- Film poster
- Directed by: Tetsuya Mariko
- Written by: Tetsuya Mariko
- Produced by: Eisei Shu, Ying Liang, Julia Xu, Naoya Takahashi
- Starring: Hidetoshi Nishijima Gwei Lun-mei
- Cinematography: Yasuyuki Sasaki, Rikuo Ueno
- Edited by: Matthieu Laclau
- Music by: Jim O'Rourke
- Production company: Toei Company Ltd.
- Distributed by: EST N8
- Release date: September 12, 2025;
- Countries: Japan; Taiwan; United States;
- Languages: English Chinese

= Dear Stranger =

Dear Stranger is a 2025 film directed by Tetsuya Mariko starring Hidetoshi Nishijima and Gwei Lun-mei. It explores themes of trust and grief in the American immigrant experience and multi-cultural marriage between a Japanese man and his Taiwanese-American wife.

== Plot ==
Kenji, a Japanese professor studying ruins and seeking tenure, and his wife Jane, a Taiwanese-American puppeteer, have a happy life in New York City with their son, Kai. However, as Jane becomes more absorbed in her life as a mother, she begins to lose a hold on her artistic dreams and identity. Their lives are thrown out of spin when Kai goes missing.

== Production ==
The film is the first English production from Japan's Toei Company. It was shot entirely on location in New York City and edited in Taiwan.

Aside from Toei, the film is backed by Roji Inc. and has support from JLOX+ and the Taiwan Creative Content Agency (TAICCA).

Mariko was inspired to make the film upon his return to Japan from the U.S. after the COVID pandemic, pivoting from his previous focus on "absurd violence" towards an emotional drifting apart.
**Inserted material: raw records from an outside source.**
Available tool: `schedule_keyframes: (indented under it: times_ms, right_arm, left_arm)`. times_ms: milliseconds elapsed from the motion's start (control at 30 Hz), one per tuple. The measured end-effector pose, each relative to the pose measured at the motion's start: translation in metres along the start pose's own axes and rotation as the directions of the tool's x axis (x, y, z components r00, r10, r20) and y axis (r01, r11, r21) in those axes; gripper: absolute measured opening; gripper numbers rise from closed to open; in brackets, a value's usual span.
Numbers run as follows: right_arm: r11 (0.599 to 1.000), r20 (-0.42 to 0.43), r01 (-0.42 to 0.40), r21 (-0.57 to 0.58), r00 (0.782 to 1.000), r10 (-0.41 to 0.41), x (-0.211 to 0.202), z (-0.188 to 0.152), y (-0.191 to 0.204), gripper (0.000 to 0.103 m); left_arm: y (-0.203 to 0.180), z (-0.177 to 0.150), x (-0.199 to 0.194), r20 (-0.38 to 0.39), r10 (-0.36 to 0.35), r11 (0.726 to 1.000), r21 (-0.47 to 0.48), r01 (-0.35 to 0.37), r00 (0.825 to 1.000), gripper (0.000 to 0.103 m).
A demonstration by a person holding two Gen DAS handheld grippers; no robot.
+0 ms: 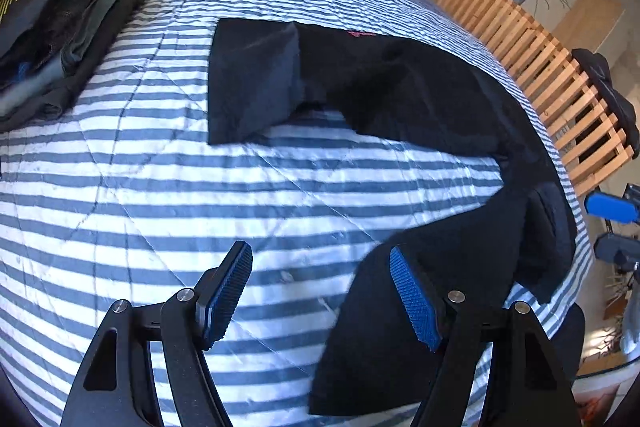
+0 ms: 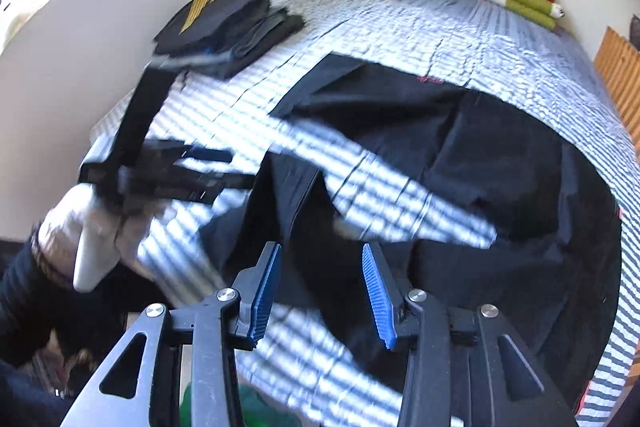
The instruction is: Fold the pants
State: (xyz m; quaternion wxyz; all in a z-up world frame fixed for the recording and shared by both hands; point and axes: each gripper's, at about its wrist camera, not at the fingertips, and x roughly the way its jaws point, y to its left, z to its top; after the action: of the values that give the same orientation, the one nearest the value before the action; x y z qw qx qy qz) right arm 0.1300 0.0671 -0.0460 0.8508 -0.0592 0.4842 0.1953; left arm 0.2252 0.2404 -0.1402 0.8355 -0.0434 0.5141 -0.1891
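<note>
Striped bed (image 1: pixel 160 187) under black pants (image 1: pixel 400 87); left gripper (image 1: pixel 320 295) jaws spread, empty; right gripper (image 2: pixel 322 297) jaws parted, pants beyond them.

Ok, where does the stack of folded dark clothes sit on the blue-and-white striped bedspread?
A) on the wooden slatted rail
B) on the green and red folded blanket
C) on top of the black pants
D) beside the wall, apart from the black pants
D: the stack of folded dark clothes lies at the bedspread's wall-side edge, with bare stripes between it and the black pants.
</note>
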Motion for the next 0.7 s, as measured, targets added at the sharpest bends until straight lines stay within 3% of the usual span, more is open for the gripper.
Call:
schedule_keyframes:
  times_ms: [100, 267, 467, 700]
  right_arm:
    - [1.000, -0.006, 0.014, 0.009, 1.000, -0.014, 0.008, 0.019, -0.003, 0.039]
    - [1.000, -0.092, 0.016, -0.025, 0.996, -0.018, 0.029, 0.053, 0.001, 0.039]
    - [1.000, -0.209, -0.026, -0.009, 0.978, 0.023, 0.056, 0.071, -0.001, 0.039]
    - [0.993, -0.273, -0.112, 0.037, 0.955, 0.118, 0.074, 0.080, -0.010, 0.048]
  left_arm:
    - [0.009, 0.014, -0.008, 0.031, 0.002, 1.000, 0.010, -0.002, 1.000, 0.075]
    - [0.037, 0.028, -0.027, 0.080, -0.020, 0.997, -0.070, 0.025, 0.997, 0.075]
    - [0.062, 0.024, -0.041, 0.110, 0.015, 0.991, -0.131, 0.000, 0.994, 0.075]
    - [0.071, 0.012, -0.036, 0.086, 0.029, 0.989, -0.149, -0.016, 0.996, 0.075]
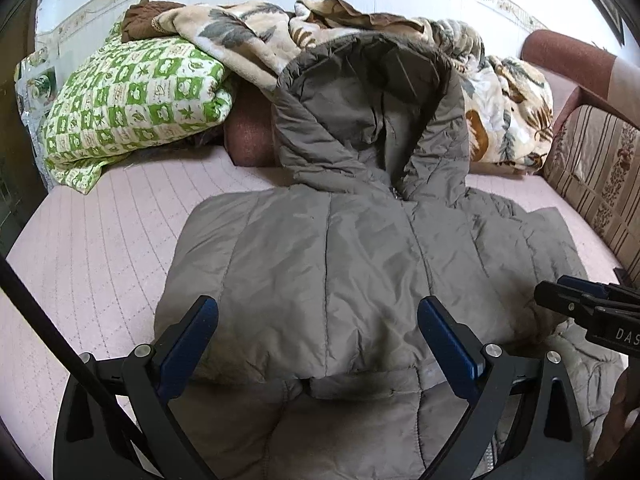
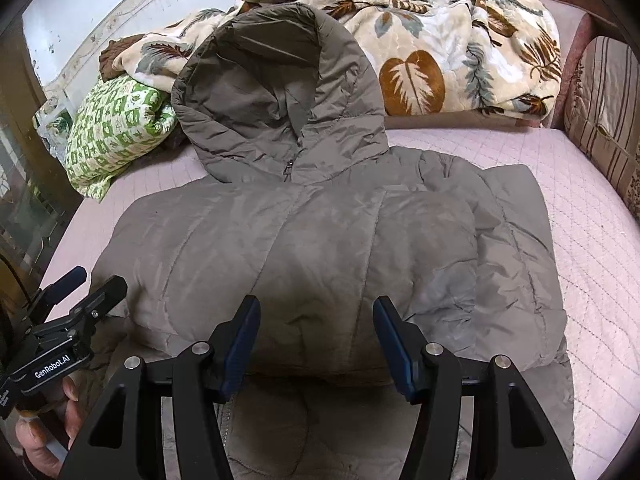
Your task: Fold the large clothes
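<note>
grey-brown quilted fabric fills the middle of both views: the padded jacket [image 1: 340,264] lies front up on the pink quilted mattress [image 1: 100,240], zip closed, its hood [image 2: 276,108] propped toward the top of the frame against the leaf-print blanket [image 2: 460,52]. its sides look already turned in over the body, leaving a squarish block, and the lower part runs under the cameras at the bottom edge, likely so the next fold can bring it up over the chest. the left gripper [image 1: 318,340] hovers at lower centre of its view with its jaws spread wide and nothing between them. the right gripper [image 2: 316,340] likewise stands parted and empty above the jacket's near fold. a green checked pillow [image 1: 132,100] sits at the upper left, clear of the folding area.
</note>
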Demonstrator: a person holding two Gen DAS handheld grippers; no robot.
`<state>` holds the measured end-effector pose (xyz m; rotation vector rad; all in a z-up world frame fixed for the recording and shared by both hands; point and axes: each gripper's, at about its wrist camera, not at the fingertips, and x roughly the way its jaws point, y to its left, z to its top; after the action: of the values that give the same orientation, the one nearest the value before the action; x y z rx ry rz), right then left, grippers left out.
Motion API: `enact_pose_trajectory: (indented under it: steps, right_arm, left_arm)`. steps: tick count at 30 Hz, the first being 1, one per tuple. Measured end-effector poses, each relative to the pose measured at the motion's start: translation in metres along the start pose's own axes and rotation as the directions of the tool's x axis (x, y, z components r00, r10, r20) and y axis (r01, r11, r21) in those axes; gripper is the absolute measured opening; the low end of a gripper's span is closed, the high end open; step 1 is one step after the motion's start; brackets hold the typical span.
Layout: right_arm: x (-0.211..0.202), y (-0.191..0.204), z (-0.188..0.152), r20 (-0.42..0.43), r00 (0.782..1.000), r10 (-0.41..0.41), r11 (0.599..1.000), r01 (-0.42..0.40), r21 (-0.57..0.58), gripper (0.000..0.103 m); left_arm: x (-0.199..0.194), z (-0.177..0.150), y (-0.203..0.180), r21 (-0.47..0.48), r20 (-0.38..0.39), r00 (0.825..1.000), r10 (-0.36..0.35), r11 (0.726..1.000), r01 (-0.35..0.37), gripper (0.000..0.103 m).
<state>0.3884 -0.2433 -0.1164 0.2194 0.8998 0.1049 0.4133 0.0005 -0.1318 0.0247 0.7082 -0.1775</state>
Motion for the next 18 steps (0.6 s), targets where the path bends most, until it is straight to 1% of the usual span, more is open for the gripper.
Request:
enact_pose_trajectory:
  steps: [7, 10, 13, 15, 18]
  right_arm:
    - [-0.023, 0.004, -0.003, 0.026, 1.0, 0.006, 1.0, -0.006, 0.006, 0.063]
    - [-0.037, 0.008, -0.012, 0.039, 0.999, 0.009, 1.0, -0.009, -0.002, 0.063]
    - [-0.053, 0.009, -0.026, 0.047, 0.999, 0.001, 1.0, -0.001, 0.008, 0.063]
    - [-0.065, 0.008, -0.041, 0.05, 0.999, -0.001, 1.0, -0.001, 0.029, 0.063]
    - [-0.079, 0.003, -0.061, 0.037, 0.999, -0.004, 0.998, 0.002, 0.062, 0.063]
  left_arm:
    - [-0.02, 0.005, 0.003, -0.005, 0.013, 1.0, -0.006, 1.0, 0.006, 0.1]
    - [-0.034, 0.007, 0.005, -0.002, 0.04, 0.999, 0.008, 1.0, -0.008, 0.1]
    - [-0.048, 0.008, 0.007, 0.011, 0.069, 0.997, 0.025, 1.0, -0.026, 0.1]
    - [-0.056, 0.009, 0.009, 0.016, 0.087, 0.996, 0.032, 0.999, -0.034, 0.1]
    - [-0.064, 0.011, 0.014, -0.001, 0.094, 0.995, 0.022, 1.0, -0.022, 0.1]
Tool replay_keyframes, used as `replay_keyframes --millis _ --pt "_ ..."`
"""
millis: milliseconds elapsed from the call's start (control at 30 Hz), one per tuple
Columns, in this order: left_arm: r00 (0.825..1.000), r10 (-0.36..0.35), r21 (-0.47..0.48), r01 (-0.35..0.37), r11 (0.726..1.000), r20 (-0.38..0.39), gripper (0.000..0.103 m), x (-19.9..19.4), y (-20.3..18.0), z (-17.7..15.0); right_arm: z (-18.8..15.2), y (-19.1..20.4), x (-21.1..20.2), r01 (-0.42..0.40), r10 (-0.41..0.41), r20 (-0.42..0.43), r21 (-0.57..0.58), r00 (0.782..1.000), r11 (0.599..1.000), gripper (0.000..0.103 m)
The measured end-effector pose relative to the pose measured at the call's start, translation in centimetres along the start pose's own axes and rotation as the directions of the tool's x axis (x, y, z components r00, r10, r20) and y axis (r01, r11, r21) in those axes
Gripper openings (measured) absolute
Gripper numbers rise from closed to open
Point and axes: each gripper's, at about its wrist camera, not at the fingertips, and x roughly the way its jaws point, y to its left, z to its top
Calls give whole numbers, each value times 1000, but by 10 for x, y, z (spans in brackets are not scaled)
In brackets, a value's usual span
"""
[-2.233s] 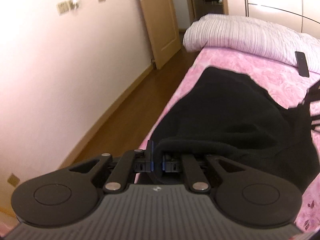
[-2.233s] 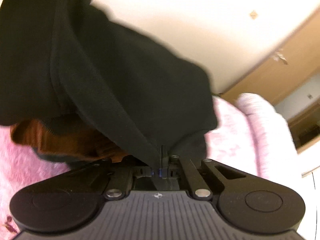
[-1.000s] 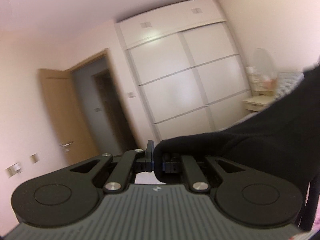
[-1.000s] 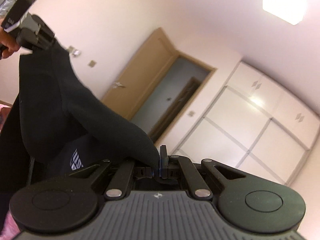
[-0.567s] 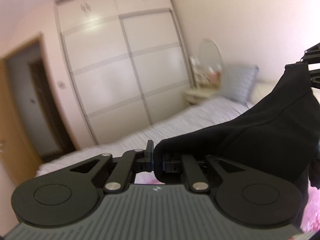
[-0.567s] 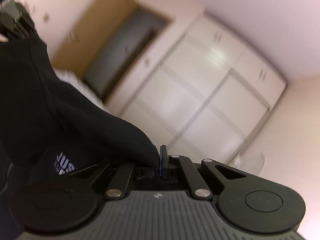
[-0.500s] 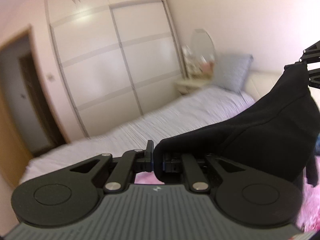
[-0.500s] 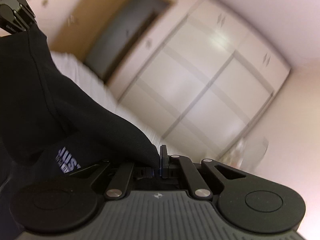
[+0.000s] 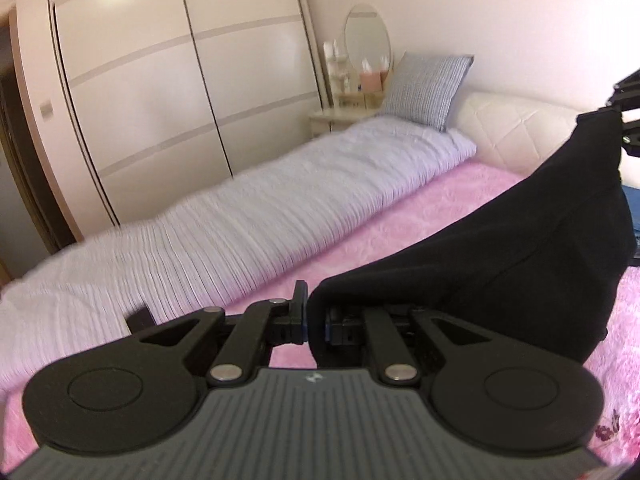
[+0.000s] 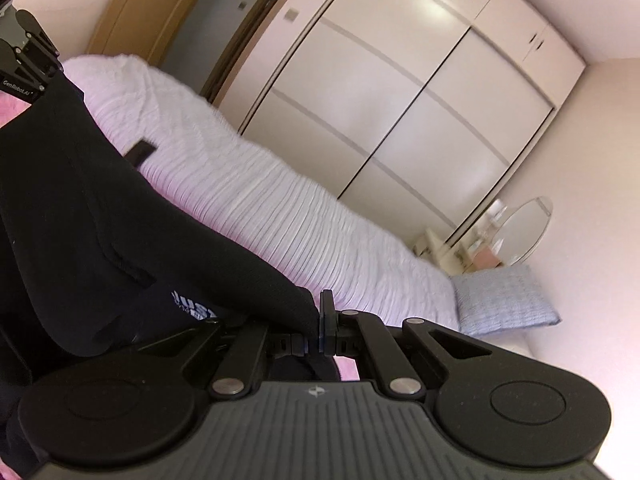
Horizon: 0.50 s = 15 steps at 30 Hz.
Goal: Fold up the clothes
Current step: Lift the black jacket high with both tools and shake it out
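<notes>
A black garment [image 9: 520, 256] hangs stretched between my two grippers above a pink bedspread [image 9: 400, 232]. My left gripper [image 9: 314, 316] is shut on one edge of it, the cloth bulging out to the right of the fingers. My right gripper [image 10: 318, 330] is shut on the other edge, and the black garment [image 10: 100, 240] fills the left of that view with white lettering [image 10: 192, 304] on it. Each gripper shows in the other's view: the right gripper [image 9: 624, 112] at the far right edge, the left gripper [image 10: 28, 64] at the top left.
A pale striped duvet [image 9: 240, 232] lies rolled along the far side of the bed, with a small dark object [image 10: 140, 151] on it. A grey pillow [image 9: 428, 88] leans on the white headboard [image 9: 516, 132]. Behind stand a sliding wardrobe [image 9: 160, 80], a nightstand with a round mirror [image 9: 367, 36], and a wooden door [image 10: 132, 8].
Both grippers have come down and tilted from pointing at the wardrobe and ceiling to looking over the bed. The black garment stays held in both, lowered toward the bedspread.
</notes>
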Motion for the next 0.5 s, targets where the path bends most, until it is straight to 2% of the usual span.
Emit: replay_keyframes --millis 100,267,400,500 --pt "998 35 32 -37 999 56 7 -43 -12 18 8 -10 -33 8 -9 56 10 998 1000 0" --pt "984 134 44 -140 989 117 7 -127 -50 42 11 -33 -117 -12 13 172 -8 985 1000 0" --pt "957 250 39 -258 965 148 7 -206 -100 58 0 -53 -195 -39 44 296 -21 954 999 0" --pt "938 304 27 -313 949 166 7 -264 -136 74 -8 -73 -261 -61 69 358 -32 931 998 0"
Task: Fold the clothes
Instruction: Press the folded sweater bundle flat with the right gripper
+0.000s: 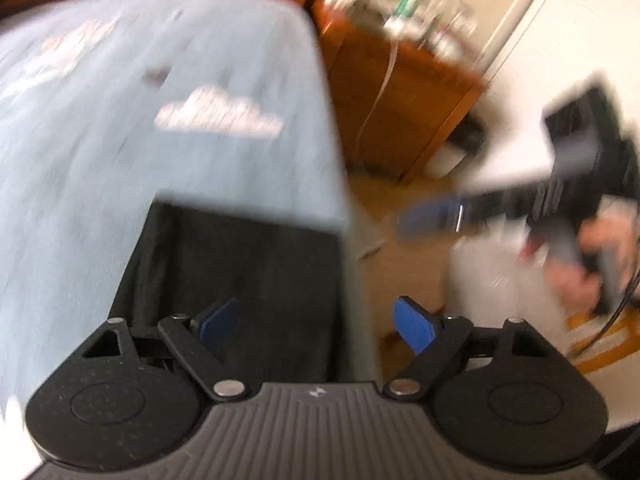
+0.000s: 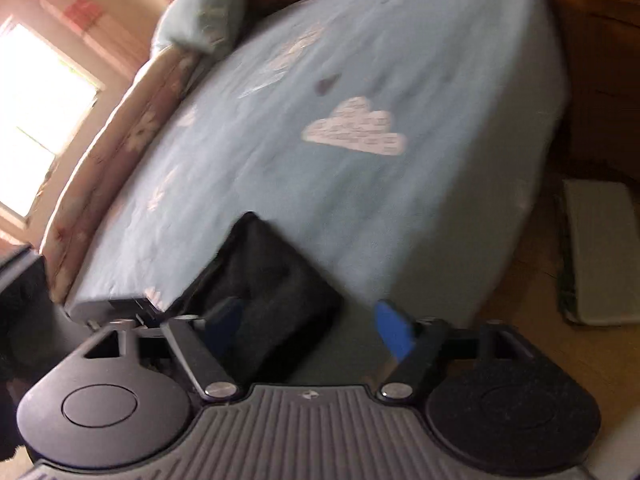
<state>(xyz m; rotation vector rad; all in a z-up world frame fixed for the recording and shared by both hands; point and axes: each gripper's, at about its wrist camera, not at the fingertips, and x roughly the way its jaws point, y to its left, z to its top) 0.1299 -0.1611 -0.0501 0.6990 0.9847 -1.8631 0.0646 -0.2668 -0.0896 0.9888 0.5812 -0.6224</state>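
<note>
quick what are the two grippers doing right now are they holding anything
Left gripper: open, holding nothing; the black garment lies below it.
Right gripper: open, nothing between its fingers.

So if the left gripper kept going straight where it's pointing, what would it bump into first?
Probably the black garment lying on the blue bed sheet. The left gripper is open with nothing between its fingers, and the dark cloth sits right ahead, though the picture is blurry.

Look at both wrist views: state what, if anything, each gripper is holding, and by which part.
Nothing is held. The left gripper and right gripper both stand open with nothing between their pads, above the black garment lying on the blue bedsheet.
</note>
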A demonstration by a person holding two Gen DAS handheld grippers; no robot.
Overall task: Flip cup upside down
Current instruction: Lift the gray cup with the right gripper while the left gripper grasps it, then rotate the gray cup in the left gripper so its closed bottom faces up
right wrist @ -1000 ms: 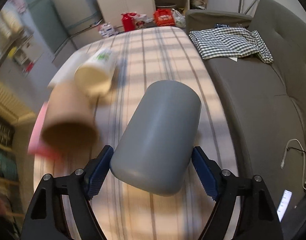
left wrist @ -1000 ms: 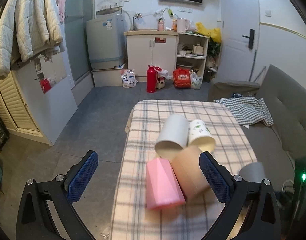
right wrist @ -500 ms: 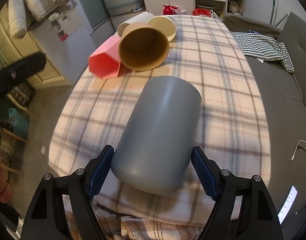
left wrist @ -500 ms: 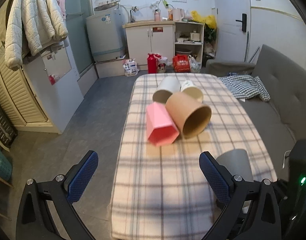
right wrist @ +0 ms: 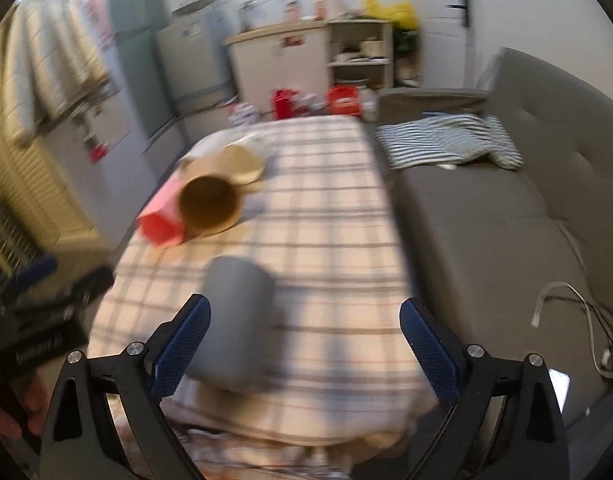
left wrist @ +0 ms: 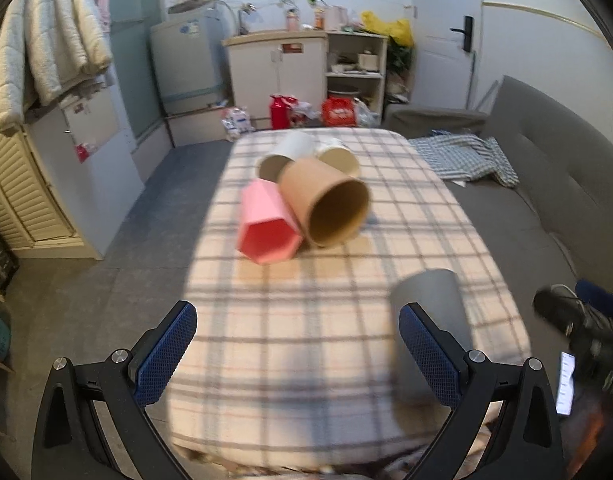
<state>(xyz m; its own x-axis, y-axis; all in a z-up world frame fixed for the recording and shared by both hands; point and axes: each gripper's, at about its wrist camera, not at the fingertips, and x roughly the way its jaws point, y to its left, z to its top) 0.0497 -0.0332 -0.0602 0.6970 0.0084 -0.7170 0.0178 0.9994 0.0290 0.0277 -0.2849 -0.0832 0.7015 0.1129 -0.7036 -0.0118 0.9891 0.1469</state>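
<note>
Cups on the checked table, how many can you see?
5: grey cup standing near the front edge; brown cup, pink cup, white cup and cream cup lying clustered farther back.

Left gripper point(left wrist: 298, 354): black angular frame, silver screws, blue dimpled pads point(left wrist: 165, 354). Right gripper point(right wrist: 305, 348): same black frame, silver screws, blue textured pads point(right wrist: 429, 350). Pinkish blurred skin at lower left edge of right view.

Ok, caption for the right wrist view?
Open right gripper behind the grey cup standing closed end up on the checked tablecloth.
</note>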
For Jane's puppeteer work, Mariko collaborated with Blair Thomas to choreograph puppetry that would express Jane's passion for the art form and her struggle balancing it with her family life.

== Cast ==
- Hidetoshi Nishijima as Kenji
- Gwei Lun-Mei as Jane
- Fiona Fu as Shu-An Yao
- Julian Wang as Donny

== Release ==
The film premiered on September 12, 2025 in Japan and screened at the 30th Busan International Film Festival on September 18.

The film was screened as a special screening film in the Nippon Cinema Now Section of the 38th Tokyo International Film Festival on November 4, 2025. It will be presented in 'Country Focus: Japan - 2025' section of the 56th International Film Festival of India in November 2025.